Lá falei mais meia hora ao telefone com a amiga de sempre e fui trabalhar, sem ânimo. Iria acabar hoje, era o mais provável, mas era o melhor para mim. Ainda arranjei as unhas das mãos antes de meter no metro. Depilação feita, sentia-me segura e, sinceramente, o que me apetecia era que não houvesse grande conversa, nada de pesado, apenas amor. Físico, intenso, bom.

Percebi na ansiedade em que iria ficar até ligares, depois de deitares o filhote. Para te ter nesse dia, teria de ir ter contigo. Com um sms arranjei maneira de o fazer e lamentei ter-me esquecido do estojo de maquilhagem.

“Sou todo ouvidos”, disseste quando te sentaste no sofá, sem me beijar.

Falei devagar, que não queria uma conversa pesada, não queria entrar na tua vida como antes, que precisava também do meu espaço. Queria apenas ir sabendo de ti, que me contasses da casa nova, que não me despachasses ao telefone. Ao me afastares assim, davas espaço ao outro”. Ouviste em silêncio. Depois, sem pestanejar, disseste que assim não dava, que o que tinhas para oferecer era muito pouco, que estavas numa fase egoísta e egocêntrica e não tinhas tempo para mim. Que eu precisava de alguém que estivesse lá para mim e não eras tu esse alguém. Eu que fosse para os braços do tal outro, o que me dá conforto. Sem pestanejar.

Disse que não era assim, só queria sentir-me ligada a ti, para isso não era preciso ver-te, era apenas preciso que algum mimo, alguma atenção e até queria saber como é a tua casa. Foste buscar uma planta, explicaste onde era o quarto e a sala mas mantiveste o teu ponto de vista. Recusaste os meus abraços e, por mais do que uma vez, deste-me a atender que querias que fosse embora. Ponto, final, parágrafo.

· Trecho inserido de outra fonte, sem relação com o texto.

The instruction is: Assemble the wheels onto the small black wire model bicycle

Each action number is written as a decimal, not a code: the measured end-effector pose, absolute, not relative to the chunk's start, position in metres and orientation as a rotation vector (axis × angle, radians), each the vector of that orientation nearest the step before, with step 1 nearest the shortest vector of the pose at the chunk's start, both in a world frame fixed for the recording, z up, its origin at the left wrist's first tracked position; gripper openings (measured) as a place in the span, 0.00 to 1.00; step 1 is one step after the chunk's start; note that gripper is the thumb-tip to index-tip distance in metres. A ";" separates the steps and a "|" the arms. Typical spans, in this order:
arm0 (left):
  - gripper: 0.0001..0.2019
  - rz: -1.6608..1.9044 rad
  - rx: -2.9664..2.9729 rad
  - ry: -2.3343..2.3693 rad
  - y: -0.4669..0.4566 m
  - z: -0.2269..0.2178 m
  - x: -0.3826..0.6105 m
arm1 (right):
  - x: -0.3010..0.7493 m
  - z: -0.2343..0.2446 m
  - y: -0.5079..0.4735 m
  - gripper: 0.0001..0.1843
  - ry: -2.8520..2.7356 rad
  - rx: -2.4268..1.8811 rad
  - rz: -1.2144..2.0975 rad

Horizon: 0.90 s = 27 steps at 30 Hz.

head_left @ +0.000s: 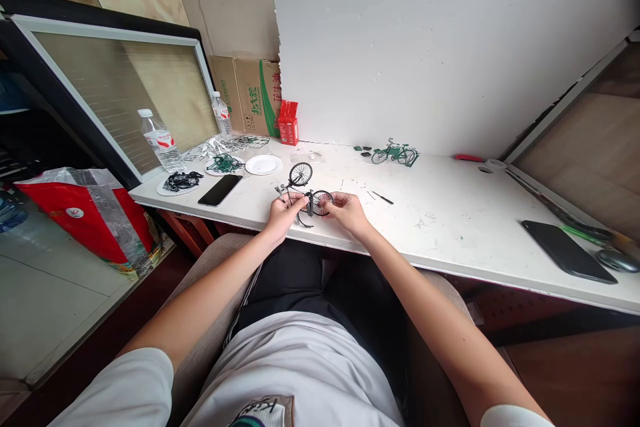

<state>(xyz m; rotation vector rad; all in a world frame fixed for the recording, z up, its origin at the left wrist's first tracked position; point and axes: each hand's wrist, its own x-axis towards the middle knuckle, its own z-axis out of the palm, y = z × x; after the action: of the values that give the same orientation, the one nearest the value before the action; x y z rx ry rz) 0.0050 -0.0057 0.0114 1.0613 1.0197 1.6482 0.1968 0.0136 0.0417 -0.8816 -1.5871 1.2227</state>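
Between my hands, over the table's front edge, is a small black model bicycle (pixel 310 203). Its front wheel (pixel 301 174) points away from me, and its other wheel (pixel 323 203) lies to the right. My left hand (pixel 286 212) pinches the frame near the middle, thumb on top. With thumb and fingers my right hand (pixel 346 210) grips the wheel on the right. The fingers partly hide the frame. A thin dark screwdriver-like tool (pixel 383 197) and several tiny parts lie to the right of the hands.
A finished-looking green model bicycle (pixel 394 152) stands at the back. Left are a phone (pixel 220 190), plates with black parts (pixel 182 181) and green parts (pixel 225 163), a white plate (pixel 264 165) and a bottle (pixel 163 141). Another phone (pixel 568 251) and a mouse (pixel 619 260) lie right.
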 end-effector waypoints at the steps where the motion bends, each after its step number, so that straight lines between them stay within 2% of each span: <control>1: 0.17 1.640 1.055 1.008 -0.005 0.011 0.004 | 0.197 0.042 0.014 0.25 -1.588 -0.875 1.244; 14: 0.19 1.563 1.027 0.892 -0.003 0.018 0.001 | 0.202 0.038 0.014 0.23 -1.680 -0.754 1.490; 16: 0.18 1.548 1.040 0.891 -0.003 0.017 0.000 | 0.203 0.038 0.013 0.24 -1.676 -0.750 1.483; 20: 0.18 1.541 1.036 0.882 -0.002 0.015 -0.001 | 0.203 0.039 0.012 0.35 -1.676 -0.739 1.425; 27: 0.17 1.503 1.042 0.834 -0.001 0.014 -0.005 | 0.199 0.039 0.011 0.32 -1.746 -0.711 1.298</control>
<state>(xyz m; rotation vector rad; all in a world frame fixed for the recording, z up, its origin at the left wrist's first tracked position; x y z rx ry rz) -0.0051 -0.0008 0.0144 1.0421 0.8335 1.5031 0.1990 0.0114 0.0394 -0.7111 -1.7459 1.2984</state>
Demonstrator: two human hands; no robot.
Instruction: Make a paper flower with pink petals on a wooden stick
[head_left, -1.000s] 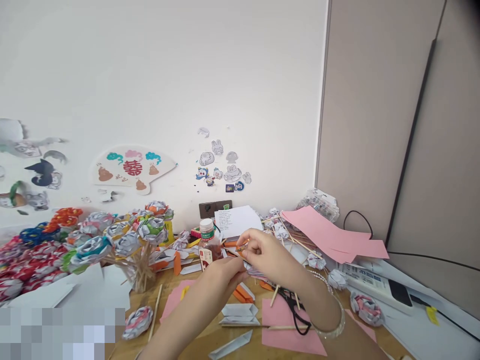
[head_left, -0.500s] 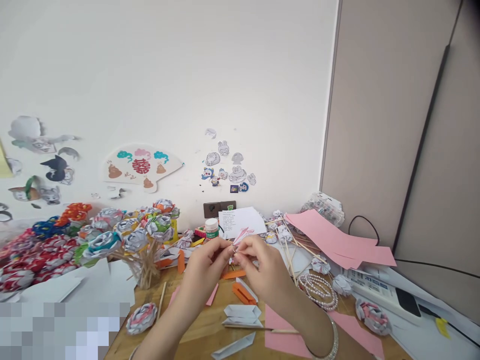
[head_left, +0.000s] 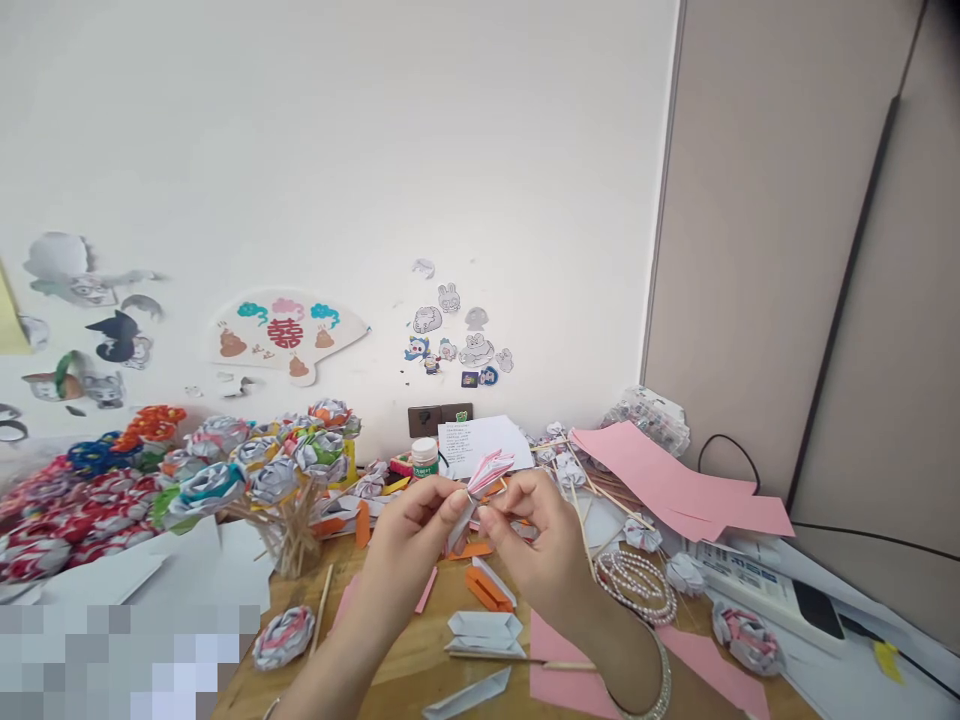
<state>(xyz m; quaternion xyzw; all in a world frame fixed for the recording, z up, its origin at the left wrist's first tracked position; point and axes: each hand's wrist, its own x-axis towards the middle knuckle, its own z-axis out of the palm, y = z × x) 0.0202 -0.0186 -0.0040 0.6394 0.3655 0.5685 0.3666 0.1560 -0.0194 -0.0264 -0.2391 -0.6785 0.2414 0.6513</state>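
Observation:
In front of me is a bundle of folded pink and white paper (head_left: pixel 491 468), pinched in at its middle and fanned out at the top. My left hand (head_left: pixel 420 525) grips its narrow waist between thumb and forefinger. Close against the bundle's right side, my right hand (head_left: pixel 540 540) is closed in a pinch; whatever thin thing is between its fingertips is too small to name. Below the hands lie a folded orange and white paper piece (head_left: pixel 489 588), a folded white paper piece (head_left: pixel 485 630) and a thin stick (head_left: pixel 566 665).
Paper flowers on sticks (head_left: pixel 274 480) crowd the left side, with a single paper flower (head_left: pixel 283 638) nearer me. Pink paper sheets (head_left: pixel 660 480), a bead string (head_left: pixel 637 585) and another paper flower (head_left: pixel 748 637) lie at the right. A lidded jar (head_left: pixel 424 458) stands behind the hands.
The right hand has drawn slightly away to the right and its fingers have shifted. More of the paper bundle shows, with its fanned top higher. The left hand has barely moved.

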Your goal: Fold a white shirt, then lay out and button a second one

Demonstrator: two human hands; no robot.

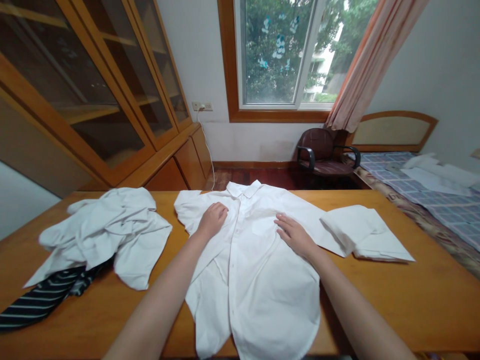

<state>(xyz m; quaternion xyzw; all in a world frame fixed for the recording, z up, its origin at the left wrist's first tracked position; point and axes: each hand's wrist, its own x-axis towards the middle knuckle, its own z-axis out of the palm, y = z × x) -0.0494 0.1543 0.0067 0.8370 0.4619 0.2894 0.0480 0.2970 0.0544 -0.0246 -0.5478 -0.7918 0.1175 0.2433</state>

Foi aí que percebi que não conseguia sair dali. Não me consegui levantar do sofá e nunca mais te ver. Não consegui. Perguntei o que tinha sido aquela conversa na outra noite, repeti que se duas pessoas se querem é uma estupidez não darem uma hipótese a esse amor, e a vida não faz sentido sem ele. Quase, quase chorei. Perguntei-te se não gostavas de mim, não conseguiste dizer isso, mas disseste algo que queria dizer o mesmo. Não me lembro da frase.

Não acreditei. Não sabia onde pôr as mãos, o corpo, não sabia o que fazer. Fiquei sem argumentos, levantei-me e voltei a tentar abraçar-te. Quiseste rejeitar-me mas não conseguiste. Já de pé, abraçada a ti, disse-te que tinha uma langerie da cor da tua camisola. “Não me faças isso”, respondeste.